Article | Beacon Villager

Students at Maynard High win 2nd place in Mass STEM Week Challenge

Check out this article in the Beacon Villager about Maynard High School’s second place win in the high school STEM Week Challenge, in partnership with PBLWorks, Partners In Health, and IBM iX.

Students at Maynard High win 2nd place in Mass STEM Week Challenge
by Melissa Southwell | December 16, 2020

A team of three Maynard High School students placed second in the statewide 2020 STEM Week Challenge hosted by Mass STEM Hub.

Elizabeth Freeman, Grace Charron and Morgan Booth, all juniors, designed an app called “Corona Navigator” in response to the challenge to design an app that would help slow the spread of COVID-19. The team’s app would work like existing navigation apps and identify both safe and high-risk areas to enable users to safely move about their communities.

The purpose of the challenge was to apply academic knowledge to solve real-world problems. Participants were evaluated by STEM industry professionals using four main criteria of the engineering design process: definition of the problem, depth of scientific understanding, use of data and human-centered design.

“Strong engineering happens when technology is the right solution for a problem,” said Andreina Parisi-Amon, Ph.D., director of partnerships at Mass STEM Hub.

She said the judges were impressed by the Maynard team’s data-based thinking and consideration of human behavior, both key factors to how public health officials are deploying solutions in the real world to the current pandemic. The team successfully put themselves in users’ shoes and clearly explained the functionality of the app and how it could slow the spread of COVID-19.
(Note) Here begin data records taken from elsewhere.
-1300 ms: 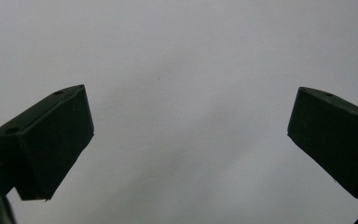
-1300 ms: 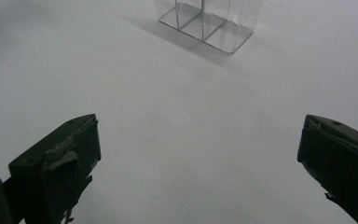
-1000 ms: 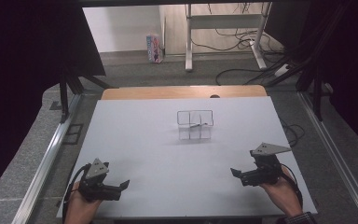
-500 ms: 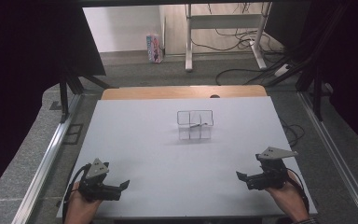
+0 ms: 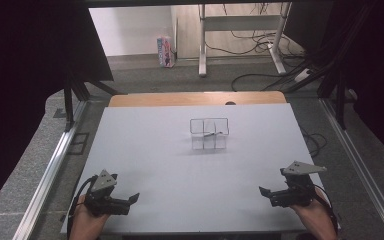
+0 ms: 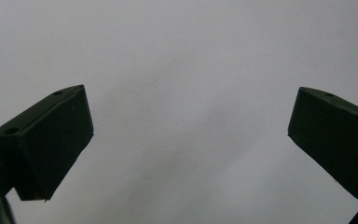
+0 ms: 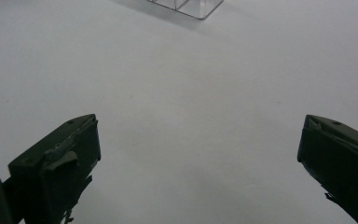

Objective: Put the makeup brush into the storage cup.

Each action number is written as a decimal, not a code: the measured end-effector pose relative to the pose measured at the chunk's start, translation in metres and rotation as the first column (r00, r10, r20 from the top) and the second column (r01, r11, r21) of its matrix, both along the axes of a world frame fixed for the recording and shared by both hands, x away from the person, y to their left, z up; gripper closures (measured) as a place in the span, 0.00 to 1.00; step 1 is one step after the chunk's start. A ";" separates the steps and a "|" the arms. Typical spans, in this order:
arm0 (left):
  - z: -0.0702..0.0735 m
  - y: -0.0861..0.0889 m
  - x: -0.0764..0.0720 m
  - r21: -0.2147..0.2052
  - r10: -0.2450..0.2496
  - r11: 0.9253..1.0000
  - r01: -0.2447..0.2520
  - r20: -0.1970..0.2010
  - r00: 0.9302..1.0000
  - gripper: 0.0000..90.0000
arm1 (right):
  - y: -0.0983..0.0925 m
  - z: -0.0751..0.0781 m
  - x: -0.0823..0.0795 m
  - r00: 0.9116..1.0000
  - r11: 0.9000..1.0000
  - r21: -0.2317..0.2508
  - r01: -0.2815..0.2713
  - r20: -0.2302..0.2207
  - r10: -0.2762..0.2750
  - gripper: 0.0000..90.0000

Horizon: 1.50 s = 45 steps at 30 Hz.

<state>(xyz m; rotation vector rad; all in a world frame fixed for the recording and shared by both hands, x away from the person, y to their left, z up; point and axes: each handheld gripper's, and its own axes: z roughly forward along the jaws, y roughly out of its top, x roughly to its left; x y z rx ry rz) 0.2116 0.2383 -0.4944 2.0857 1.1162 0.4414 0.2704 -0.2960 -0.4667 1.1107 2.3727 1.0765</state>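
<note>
A clear plastic box with compartments (image 5: 209,133) stands on the white table top (image 5: 180,165), a little past its middle; its near corner shows at the top of the right gripper view (image 7: 186,7). Something small and thin lies inside it, too small to name. My left gripper (image 5: 130,200) rests at the near left edge, held by a hand, open with nothing between its jaws (image 6: 189,140). My right gripper (image 5: 265,192) sits at the near right, also open and empty (image 7: 198,154). Both are far from the box.
A wooden strip (image 5: 195,98) borders the table's far edge. Metal rails (image 5: 50,165) run along both sides. Beyond, on the floor, are desk legs (image 5: 202,45), cables (image 5: 260,45) and a small carton (image 5: 165,51).
My right gripper has drawn back toward the near right corner of the table. The left gripper has stayed put.
</note>
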 end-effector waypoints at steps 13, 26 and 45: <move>0.000 0.000 0.000 -0.005 -0.006 1.000 0.006 0.000 1.000 0.00 | -0.012 -0.004 -0.007 1.000 0.999 -0.021 0.030 -0.006 -0.030 0.00; 0.000 -0.001 0.000 0.000 -0.007 1.000 0.007 -0.003 1.000 0.00 | -0.024 -0.004 -0.013 0.998 0.998 -0.032 0.058 -0.008 -0.059 0.00; -0.002 -0.001 0.001 0.006 -0.009 1.000 0.009 -0.012 1.000 0.00 | -0.042 -0.014 -0.016 0.992 0.990 -0.087 0.113 -0.043 -0.117 0.00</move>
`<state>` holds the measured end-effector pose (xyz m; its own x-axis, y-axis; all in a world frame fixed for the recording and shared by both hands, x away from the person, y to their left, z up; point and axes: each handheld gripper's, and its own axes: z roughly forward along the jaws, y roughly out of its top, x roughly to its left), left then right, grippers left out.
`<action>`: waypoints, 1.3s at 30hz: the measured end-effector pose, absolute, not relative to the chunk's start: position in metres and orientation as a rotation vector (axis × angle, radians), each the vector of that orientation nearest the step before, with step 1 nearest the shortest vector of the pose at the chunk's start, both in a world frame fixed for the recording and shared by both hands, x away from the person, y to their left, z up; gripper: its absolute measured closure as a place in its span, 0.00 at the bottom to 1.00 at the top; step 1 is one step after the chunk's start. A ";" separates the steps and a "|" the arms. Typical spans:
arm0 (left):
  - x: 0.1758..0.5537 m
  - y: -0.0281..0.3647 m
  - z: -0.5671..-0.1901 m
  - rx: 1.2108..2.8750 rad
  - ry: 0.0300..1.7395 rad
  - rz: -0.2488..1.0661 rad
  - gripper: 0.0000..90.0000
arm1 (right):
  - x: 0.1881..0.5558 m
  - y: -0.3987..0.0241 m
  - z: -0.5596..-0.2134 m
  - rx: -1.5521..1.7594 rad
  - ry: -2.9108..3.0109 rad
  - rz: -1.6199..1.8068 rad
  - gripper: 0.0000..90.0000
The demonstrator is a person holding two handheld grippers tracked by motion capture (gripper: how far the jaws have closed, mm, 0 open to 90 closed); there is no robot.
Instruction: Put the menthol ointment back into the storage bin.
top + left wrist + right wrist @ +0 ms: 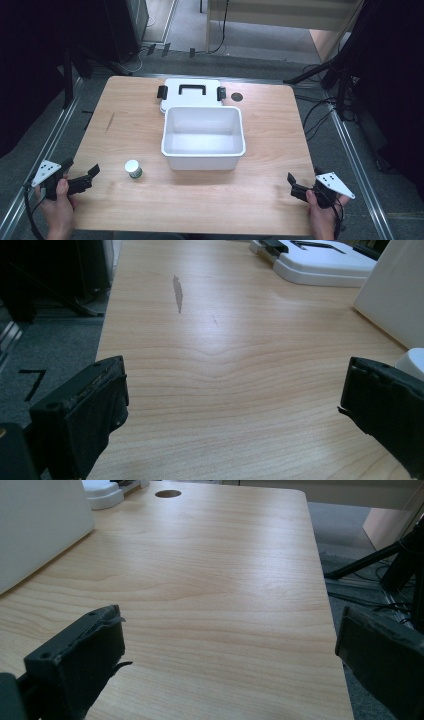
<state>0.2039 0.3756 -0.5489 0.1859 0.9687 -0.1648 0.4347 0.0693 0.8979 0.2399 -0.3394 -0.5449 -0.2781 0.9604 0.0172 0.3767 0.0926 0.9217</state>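
An empty white plastic box (202,161) stands in the middle of the wooden table (272,135). Its white lid (190,95), with a black handle and black clips, lies flat just behind it. A small white jar (133,169) with a green label stands to the front left of the box. My left gripper (92,177) rests at the front left corner, open and empty, pointing toward the jar. My right gripper (292,185) sits at the front right corner, also open and empty. In the left gripper view the jaws stand wide apart over bare wood, with the box wall (395,295) at the right.
A round cable hole (237,96) is in the table beside the lid. A dark scuff mark (110,122) shows on the left part of the table. Black stand legs and cables (325,107) lie on the floor right of the table. Bare wood stretches on both sides of the box.
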 end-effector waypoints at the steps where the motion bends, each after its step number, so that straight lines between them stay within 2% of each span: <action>1: 0.205 0.374 -0.549 1.533 1.401 0.718 0.00 | 0.240 -0.340 -0.545 1.323 1.737 1.171 0.00; 12: 0.212 0.361 -0.531 1.733 1.302 0.670 0.00 | 0.241 -0.340 -0.545 1.328 1.743 1.169 0.00; 15: 0.216 0.357 -0.523 1.798 1.253 0.567 0.00 | 0.241 -0.339 -0.545 1.323 1.751 1.161 0.00; 25: 0.224 0.339 -0.503 2.095 1.155 0.428 0.00 | 0.242 -0.338 -0.545 1.326 1.763 1.146 0.00; 35: 0.241 0.321 -0.478 2.312 1.105 0.397 0.00 | 0.242 -0.338 -0.545 1.333 1.771 1.138 0.00; 39: 0.246 0.314 -0.470 2.382 1.098 0.333 0.00 | 0.243 -0.338 -0.545 1.335 1.776 1.145 0.00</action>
<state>0.2461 0.3140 -0.4700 0.6461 0.7631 0.0149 0.6431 -0.5548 0.5279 0.2428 -0.3379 -0.5453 -0.2868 0.9579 0.0153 0.4090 0.1080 0.9061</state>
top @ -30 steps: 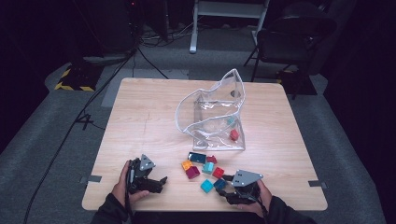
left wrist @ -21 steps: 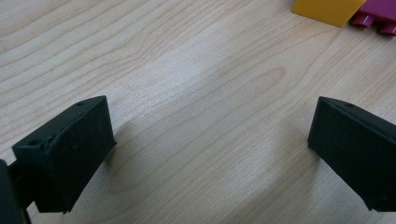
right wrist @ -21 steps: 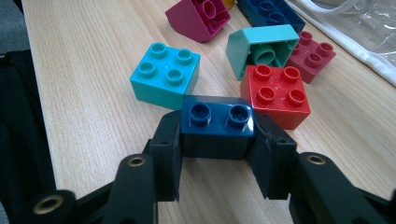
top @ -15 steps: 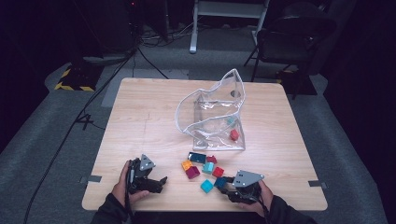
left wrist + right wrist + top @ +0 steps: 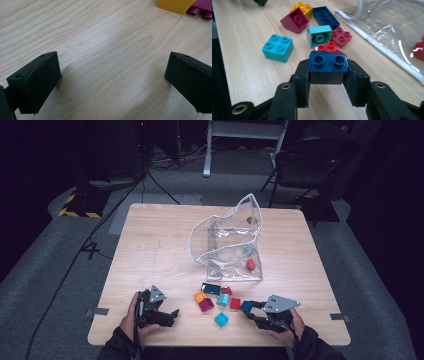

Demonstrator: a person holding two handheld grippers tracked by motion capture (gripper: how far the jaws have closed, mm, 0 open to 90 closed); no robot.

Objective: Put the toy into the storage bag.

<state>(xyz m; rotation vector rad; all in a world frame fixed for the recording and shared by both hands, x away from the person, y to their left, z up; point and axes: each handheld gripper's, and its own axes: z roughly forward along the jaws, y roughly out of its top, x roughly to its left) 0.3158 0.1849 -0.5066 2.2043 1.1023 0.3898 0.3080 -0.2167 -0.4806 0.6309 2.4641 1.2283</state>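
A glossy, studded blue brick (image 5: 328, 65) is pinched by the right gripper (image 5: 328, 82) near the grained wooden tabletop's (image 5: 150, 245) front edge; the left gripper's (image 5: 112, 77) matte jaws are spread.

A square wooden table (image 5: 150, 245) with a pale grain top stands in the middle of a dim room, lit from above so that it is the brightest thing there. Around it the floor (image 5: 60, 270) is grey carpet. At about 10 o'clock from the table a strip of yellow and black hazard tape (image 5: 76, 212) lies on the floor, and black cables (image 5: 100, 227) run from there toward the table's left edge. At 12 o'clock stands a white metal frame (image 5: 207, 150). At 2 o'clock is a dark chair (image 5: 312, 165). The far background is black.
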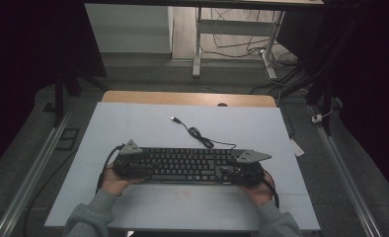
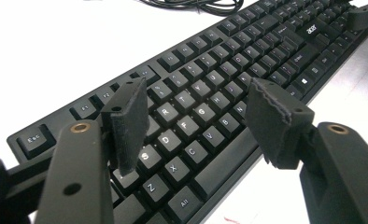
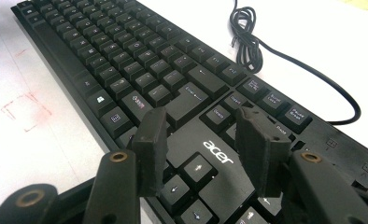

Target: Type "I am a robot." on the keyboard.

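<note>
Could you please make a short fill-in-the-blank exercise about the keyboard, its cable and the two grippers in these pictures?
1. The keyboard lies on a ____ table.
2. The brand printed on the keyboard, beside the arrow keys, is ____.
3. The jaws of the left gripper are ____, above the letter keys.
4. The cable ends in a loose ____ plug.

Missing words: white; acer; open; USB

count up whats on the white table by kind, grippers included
keyboard: 1
usb cable, running from the keyboard: 1
grippers: 2, left gripper and right gripper, both open over the keys
total: 4
</note>
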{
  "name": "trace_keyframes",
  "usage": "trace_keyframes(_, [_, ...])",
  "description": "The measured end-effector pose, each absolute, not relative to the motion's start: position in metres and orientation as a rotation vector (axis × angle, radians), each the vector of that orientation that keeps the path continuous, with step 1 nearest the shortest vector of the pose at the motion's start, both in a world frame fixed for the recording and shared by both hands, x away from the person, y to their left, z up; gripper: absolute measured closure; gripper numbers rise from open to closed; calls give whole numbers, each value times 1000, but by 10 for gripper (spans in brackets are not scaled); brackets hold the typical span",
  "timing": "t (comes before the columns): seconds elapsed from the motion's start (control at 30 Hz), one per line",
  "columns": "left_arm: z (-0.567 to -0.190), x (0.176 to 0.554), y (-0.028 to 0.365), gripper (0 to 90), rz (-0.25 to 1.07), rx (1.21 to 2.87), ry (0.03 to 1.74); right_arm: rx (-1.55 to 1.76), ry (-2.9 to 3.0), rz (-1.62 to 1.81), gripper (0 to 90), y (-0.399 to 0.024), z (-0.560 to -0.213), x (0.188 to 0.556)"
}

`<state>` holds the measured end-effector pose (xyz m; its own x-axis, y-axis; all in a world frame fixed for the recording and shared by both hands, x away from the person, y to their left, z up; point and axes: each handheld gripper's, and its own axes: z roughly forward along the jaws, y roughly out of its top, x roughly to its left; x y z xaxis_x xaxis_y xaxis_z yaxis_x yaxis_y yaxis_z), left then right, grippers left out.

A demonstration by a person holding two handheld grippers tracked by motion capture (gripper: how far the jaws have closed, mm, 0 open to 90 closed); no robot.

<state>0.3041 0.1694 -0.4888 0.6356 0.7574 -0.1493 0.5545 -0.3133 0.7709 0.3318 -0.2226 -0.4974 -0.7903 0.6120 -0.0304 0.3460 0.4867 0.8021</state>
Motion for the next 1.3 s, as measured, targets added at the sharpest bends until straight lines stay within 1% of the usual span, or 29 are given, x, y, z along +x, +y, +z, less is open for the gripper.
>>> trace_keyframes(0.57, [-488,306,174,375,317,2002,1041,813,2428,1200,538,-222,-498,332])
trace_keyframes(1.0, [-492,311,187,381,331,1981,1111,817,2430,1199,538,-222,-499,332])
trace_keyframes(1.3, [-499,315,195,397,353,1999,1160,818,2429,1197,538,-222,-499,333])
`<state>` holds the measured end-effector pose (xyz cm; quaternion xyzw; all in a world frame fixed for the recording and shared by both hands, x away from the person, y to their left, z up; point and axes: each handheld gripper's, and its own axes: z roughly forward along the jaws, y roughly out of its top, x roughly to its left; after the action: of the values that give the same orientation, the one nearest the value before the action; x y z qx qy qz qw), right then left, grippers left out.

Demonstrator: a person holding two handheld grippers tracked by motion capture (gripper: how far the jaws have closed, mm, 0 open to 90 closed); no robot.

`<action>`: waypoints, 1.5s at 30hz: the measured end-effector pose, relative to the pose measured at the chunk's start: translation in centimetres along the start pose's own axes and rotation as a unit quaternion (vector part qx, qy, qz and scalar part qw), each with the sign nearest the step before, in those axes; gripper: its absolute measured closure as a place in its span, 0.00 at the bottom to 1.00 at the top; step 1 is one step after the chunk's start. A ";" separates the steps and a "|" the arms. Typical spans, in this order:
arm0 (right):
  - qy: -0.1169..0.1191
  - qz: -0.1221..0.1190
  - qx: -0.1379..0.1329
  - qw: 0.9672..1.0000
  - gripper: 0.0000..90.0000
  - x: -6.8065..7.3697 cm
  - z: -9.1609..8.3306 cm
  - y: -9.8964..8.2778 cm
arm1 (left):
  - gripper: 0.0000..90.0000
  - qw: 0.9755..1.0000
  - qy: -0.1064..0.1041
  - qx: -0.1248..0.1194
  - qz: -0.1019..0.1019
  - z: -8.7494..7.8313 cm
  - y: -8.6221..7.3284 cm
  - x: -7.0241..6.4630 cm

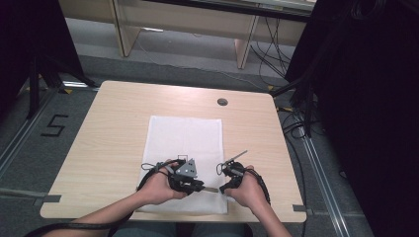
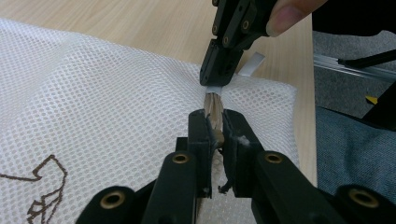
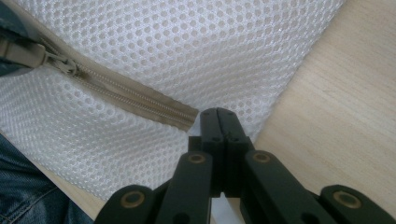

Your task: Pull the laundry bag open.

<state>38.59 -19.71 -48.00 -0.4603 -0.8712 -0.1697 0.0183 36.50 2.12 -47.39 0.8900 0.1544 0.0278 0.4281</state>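
Observation:
A white mesh bag (image 1: 185, 133) lies flat on the wooden table (image 1: 113, 133), its beige zipper (image 3: 135, 100) running along the near edge. My left gripper (image 1: 203, 187) is shut on the zipper pull (image 2: 213, 108), a beige piece pinched between its jaws (image 2: 215, 123). The slider (image 3: 57, 63) sits a short way from the zipper's closed end. My right gripper (image 1: 224, 187) is shut at the bag's near right corner, beside that end (image 3: 218, 114). In the left gripper view its tips (image 2: 215, 81) pinch a white tab (image 2: 252, 64) sewn onto the bag.
A round cable hole (image 1: 222, 101) sits in the table's far side. A brown printed mark (image 2: 44, 186) is on the mesh. The person's jeans (image 2: 350, 149) are just past the near table edge. Black stands and cables flank the table on both sides.

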 end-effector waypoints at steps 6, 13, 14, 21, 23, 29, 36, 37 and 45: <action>0.002 0.006 0.004 1.000 1.00 0.0 -0.1 0.0 | 0.91 1.000 0.003 -0.002 -0.006 -0.5 -0.5 0.0; 0.000 0.001 0.000 1.000 1.00 0.0 0.0 0.0 | 0.91 1.000 0.002 -0.003 0.004 -0.6 -0.4 0.1; 0.000 0.001 0.000 1.000 1.00 0.0 0.0 0.0 | 0.91 1.000 0.002 -0.004 -0.001 -0.6 -0.4 0.0; 0.002 0.003 0.000 1.000 1.00 0.0 0.0 0.0 | 0.91 1.000 0.000 -0.003 -0.002 -0.6 -0.5 0.0; 0.002 0.001 -0.001 1.000 1.00 -0.1 0.0 0.0 | 0.91 1.000 0.001 -0.006 -0.007 -0.8 -0.4 0.0; 0.003 0.001 -0.001 1.000 1.00 -0.1 0.0 0.0 | 0.91 1.000 0.003 -0.007 -0.010 -1.3 -1.0 0.1; 0.002 0.004 0.000 1.000 1.00 0.0 0.0 0.0 | 0.91 1.000 0.004 -0.009 -0.008 -1.6 -1.0 0.1; 0.002 0.004 0.000 1.000 1.00 0.0 0.0 0.0 | 0.91 1.000 0.004 -0.009 -0.008 -1.6 -1.0 0.1; 0.004 0.002 0.000 1.000 1.00 -0.1 0.0 0.0 | 0.91 1.000 0.002 -0.011 -0.006 -1.7 -1.0 0.3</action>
<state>38.66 -19.79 -48.02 -0.4614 -0.8702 -0.1716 0.0217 36.19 4.05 -47.06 0.8844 0.1599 0.0290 0.4375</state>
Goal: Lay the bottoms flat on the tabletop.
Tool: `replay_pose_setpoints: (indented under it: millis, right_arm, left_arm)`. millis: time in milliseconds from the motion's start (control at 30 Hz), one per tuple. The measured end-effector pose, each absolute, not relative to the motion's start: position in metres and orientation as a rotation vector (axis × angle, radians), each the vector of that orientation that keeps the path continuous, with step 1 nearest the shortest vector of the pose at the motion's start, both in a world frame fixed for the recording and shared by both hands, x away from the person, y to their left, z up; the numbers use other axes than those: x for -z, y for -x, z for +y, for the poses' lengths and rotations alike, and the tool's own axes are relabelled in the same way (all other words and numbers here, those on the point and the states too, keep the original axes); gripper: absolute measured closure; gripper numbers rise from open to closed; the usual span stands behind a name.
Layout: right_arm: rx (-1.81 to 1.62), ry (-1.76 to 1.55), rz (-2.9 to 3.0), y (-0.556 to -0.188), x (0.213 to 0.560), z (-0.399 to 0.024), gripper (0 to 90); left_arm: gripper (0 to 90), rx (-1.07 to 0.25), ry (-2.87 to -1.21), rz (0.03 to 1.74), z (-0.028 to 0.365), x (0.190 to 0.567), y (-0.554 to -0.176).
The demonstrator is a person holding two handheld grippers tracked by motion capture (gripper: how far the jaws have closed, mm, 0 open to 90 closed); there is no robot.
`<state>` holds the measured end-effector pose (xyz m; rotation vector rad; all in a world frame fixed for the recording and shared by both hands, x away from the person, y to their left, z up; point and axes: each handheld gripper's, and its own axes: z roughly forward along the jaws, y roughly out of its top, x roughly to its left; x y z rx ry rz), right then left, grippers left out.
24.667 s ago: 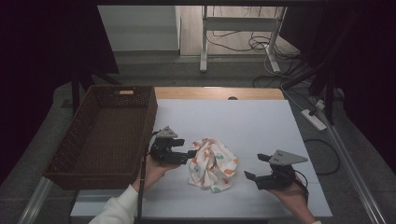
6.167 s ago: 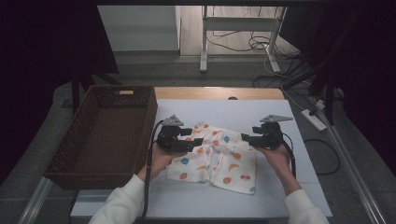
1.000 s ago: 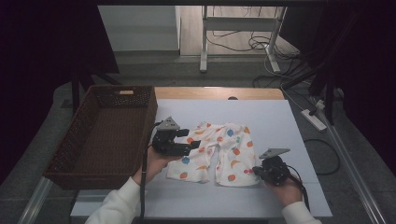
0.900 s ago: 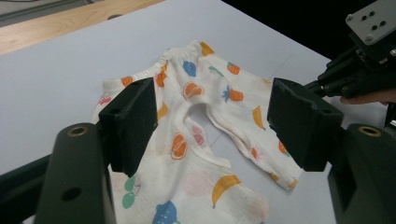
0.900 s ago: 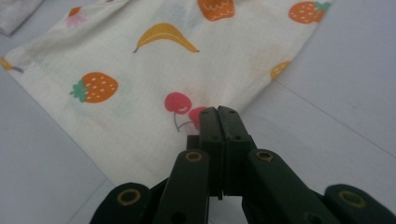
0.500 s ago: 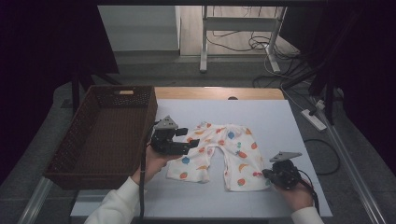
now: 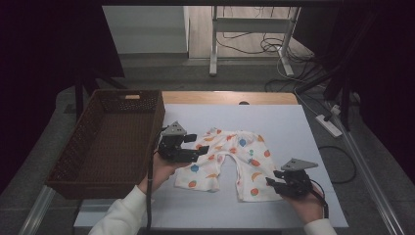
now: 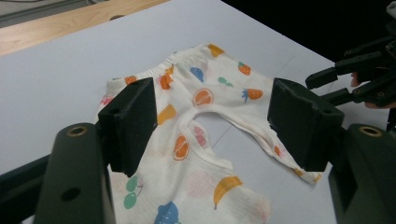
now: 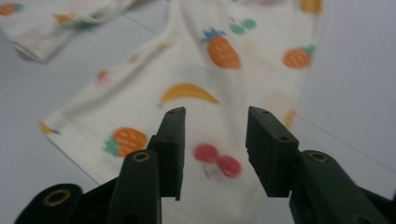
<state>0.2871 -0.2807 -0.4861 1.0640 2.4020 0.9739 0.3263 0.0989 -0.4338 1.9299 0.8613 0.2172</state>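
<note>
A small pair of cream trousers [image 7: 235,156] with a fruit print lies spread flat on the white table [image 7: 293,127], waistband far, both legs toward me. My left gripper [image 7: 195,145] rests at the waistband's left end, its jaws standing wide open over the cloth [image 8: 196,121] without pressing on it. My right gripper [image 7: 272,177] sits at the hem of the right leg. Its jaws have just been opening; in the right gripper view [image 9: 215,121] they stand apart, with the leg [image 9: 210,70] lying on the table under and ahead of them, not pinched.
A long brown wicker basket [image 7: 107,137] stands along the table's left side, close to my left hand. A wooden strip [image 7: 230,97] runs along the table's far edge. A power strip [image 7: 329,125] and cables lie on the floor to the right.
The right gripper drew the right trouser leg out toward the near right, so the legs now lie apart and flat, then opened its jaws off the cloth. The left gripper has stayed put.
</note>
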Motion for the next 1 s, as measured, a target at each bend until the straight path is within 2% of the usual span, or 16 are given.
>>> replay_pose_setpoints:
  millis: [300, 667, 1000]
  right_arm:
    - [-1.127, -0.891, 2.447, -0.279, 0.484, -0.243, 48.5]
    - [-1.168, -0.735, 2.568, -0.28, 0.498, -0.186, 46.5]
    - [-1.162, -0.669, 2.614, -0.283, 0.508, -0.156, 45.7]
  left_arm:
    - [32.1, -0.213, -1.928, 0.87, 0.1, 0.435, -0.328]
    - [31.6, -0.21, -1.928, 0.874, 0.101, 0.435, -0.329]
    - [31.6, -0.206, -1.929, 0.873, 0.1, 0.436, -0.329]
“We wanted it to be something that everyone would want to use,” said Elizabeth.

To do this, the team gathered data by surveying their classmates to find out whether they would be willing to use a different navigation app and whether they would go out if they could better locate safe activities and places.

Using this data, the team designed features of the app to help users be more informed about COVID-19 risk areas, make safe choices for their activities, and therefore feel less isolated.

The students designed how the app would function, what information it would show, how it would look and even how it would sound. They enjoyed recording actual sound bites such as “You are close to your destination. Please put your mask on.” and “You are entering a high COVID-19 area. Be cautious.”

Upon learning of their second place finish, the team was “super excited.” Elizabeth and Grace also won second place as a team last year and felt a huge accomplishment by repeating the achievement with Morgan, their new teammate.

As a prize for their top-notch work, the students won a visit to IBM to speak with professional app developers, which will be done virtually this year.

“I’m definitely looking forward to it. They’re going to teach us about app development, and I’m interested in that for a career,” said Grace.

Elizabeth and Morgan are also interested in pursuing STEM careers, in athletic science and infectious diseases, respectively.

Fostering friendship and learning

The three students entered the challenge as part of their extracurricular participation in Science Club, an outlet that furthers their mutual friendship and love for science.

“I am very proud,” said Valerie Cairns, biology teacher and leader of the Science Club. “They work outside of school, and I am happy they are being recognized for their good work.”

Cairns launched Science Club three years ago to give students an opportunity to discover the fun in science and that what they learn in school has an impact on the world around them. STEM subjects – science, technology, engineering, and math – touch everyday life, she said.

The team members agree the club is “one big happy family.” It is student run, Cairns listens to and supports their ideas, and their projects help improve the school and community.

“I joined Science Club because I am fascinated with science. It’s such an expanding field, and I want to learn all I can about it,” said Morgan.

Through the STEM Week Challenge and other Science Club activities, the students are seeing firsthand how deepening their understanding of science and data analysis can make a real impact on the world outside of school.

“I think we came up with an app idea that is a viable resource and isn’t just a project. If we were able to take the next step and make it into a real app, it would be a useful tool,” said Elizabeth.